How could I create exactly_in_colb? It checks if any item in lookfor is exactly in colb
lookfor = ["ap", "bana", "pear", "taste"]
df col colb
0 apple ["app", "pl"]
1 banana ["bana"]
2 pear ["pear"]
Expected Output
df col colb exactly_in_colb
0 apple ["app", "pl"]
1 banana ["bana", "yellow"] ["bana"]
2 pear ["pear", "taste"] ["pear", "taste"]
Pandas thinks colb is an np.array. If I convert it to string, the code runs but won't look for exact matches.
CodePudding user response:
Use set.intersection
:
lookfor = ["ap", "bana", "pear", "taste"]
df['exactly_in_colb'] = df['colb'].apply(lambda x: list(set(x).intersection(lookfor)))
print (df)
df col colb exactly_in_colb
0 0 apple [app, pl] []
1 1 banana [bana] [bana]
2 2 pear [pear, taste] [pear, taste]
CodePudding user response:
You need a list comprehension and set lookup (for efficiency):
lookfor = ["ap", "bana", "pear", "taste"]
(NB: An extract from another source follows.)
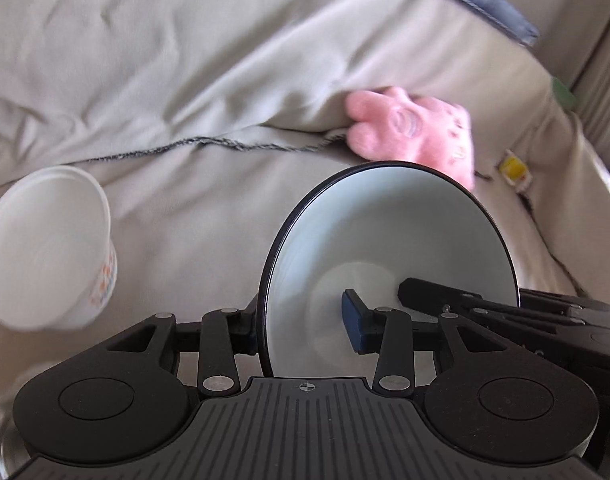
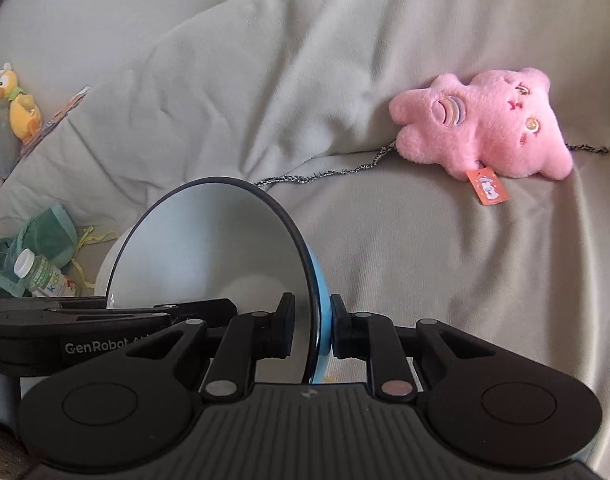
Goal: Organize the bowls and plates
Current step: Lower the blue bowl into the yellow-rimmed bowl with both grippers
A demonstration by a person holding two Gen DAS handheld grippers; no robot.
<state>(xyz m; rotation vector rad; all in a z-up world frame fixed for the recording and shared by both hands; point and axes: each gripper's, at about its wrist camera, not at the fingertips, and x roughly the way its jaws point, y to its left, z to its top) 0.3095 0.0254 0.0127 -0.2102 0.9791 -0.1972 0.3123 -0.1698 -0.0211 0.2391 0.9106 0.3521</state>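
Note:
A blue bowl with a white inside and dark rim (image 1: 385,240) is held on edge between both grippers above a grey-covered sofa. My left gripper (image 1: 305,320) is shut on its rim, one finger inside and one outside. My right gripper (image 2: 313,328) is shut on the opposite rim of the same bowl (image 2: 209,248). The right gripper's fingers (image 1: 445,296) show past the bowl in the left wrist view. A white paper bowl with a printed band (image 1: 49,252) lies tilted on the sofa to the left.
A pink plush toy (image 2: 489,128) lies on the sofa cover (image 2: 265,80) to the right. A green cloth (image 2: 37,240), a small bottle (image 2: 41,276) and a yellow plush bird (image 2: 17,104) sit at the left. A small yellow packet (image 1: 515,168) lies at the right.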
# make a set for efficient lookup
S = set(lookfor)
# looping through list to keep original order
df['exactly_in_colb'] = [[v for v in l if v in S] for l in df['colb']]
output:
col colb exactly_in_colb
0 apple [app, pl] []
1 banana [bana] [bana]
2 pear [pear, taste] [pear, taste]